BYTEPS_VISIBLE_CPU_CORES: if this envar is set, it overrides the automatic core assignment. It's a colon-separated string of logical core ids, each section is a list of cores for a byteps worker. The number of sections should match the number of byteps workers launched. For example, there are 2 byteps workers on a node, rank 0 is tied to GPU 3, rank 1 is tied to GPU 7. And we know cores 1,4-5,7-11,12 are one the same numa node as GPU 3, and cores 20-25 are on the same numa node as GPU 7. Then we could use:
export BYTEPS_VISIBLE_CPU_CORES=1,4-5,7-11,12:20-25
to assign cores 1,4-5,7-11,12 to rank 0, cores 20-25 to rank 1.

BYTEPS_MULTITHREADED_CPU: 0 means hyperthreading is disabled. 1 means hyperthreading is enabled. The default value is 1. If its enabled both logical cores on a physical core will be used.

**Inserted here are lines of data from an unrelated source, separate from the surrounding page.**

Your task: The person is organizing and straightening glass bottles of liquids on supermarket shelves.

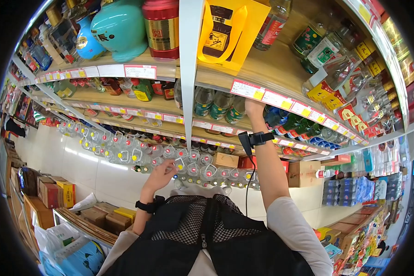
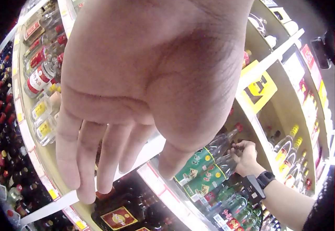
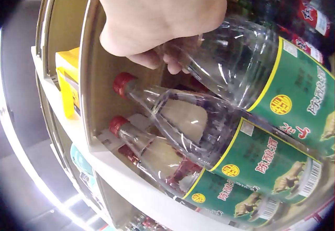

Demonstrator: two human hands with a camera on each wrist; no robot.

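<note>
In the right wrist view, my right hand has its fingers curled round the neck of a clear bottle with a green label. Two more such bottles with red caps stand beside it. The head view shows the right hand reaching onto the shelf below the yellow bag, its fingers mostly hidden. My left hand hangs in front of the lower body, above large clear jugs, holding nothing; its fingers hang loose in the left wrist view, where the hand fills the upper middle.
A white upright post divides the shelves. Price labels line the shelf edge. Green and blue bottles lie right of the right hand. Cartons stand on the floor at the right, and boxes sit at the lower left.
</note>
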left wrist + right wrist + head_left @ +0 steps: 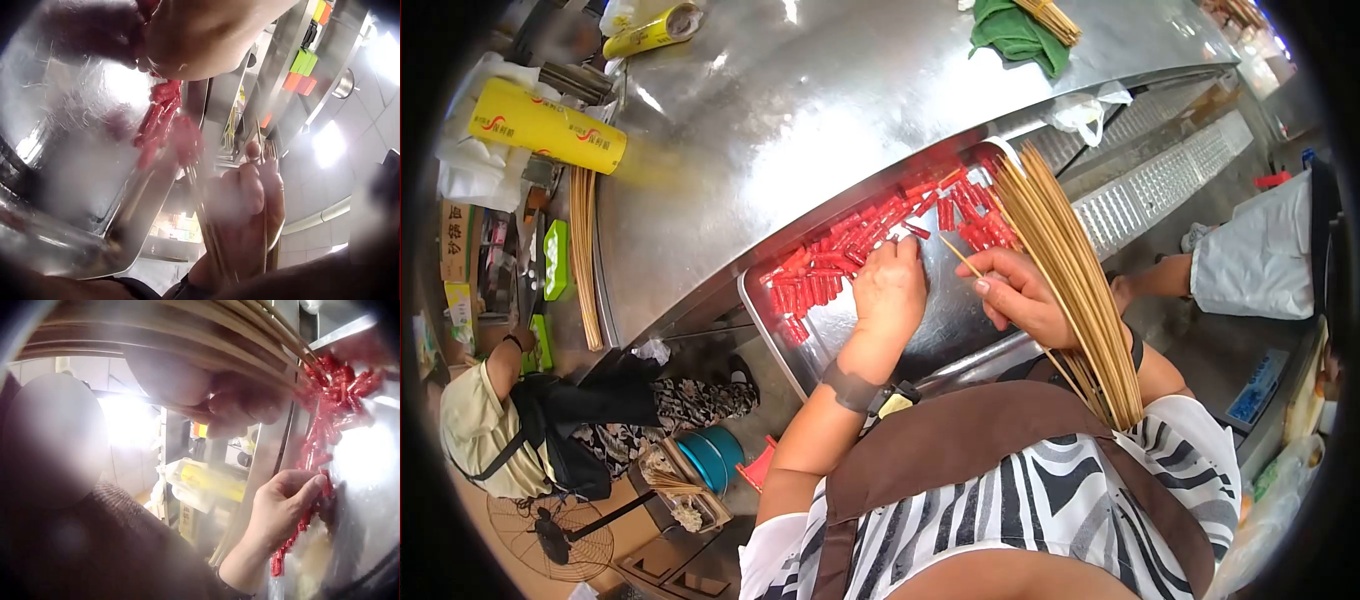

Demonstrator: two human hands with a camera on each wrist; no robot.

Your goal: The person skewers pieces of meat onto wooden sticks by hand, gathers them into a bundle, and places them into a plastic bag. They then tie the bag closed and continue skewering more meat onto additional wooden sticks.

Assumption: if there are n physical cores, the two logical cores on physical core i are logical core i and i + n.

The automatic core assignment assigns physical cores to byteps workers such that:

  1. one worker's cores are on the same numa node with its GPU
  2. one worker's cores don't overlap with another worker's cores
  3. if hyperthreading is enabled, assign logical cores to the worker as well.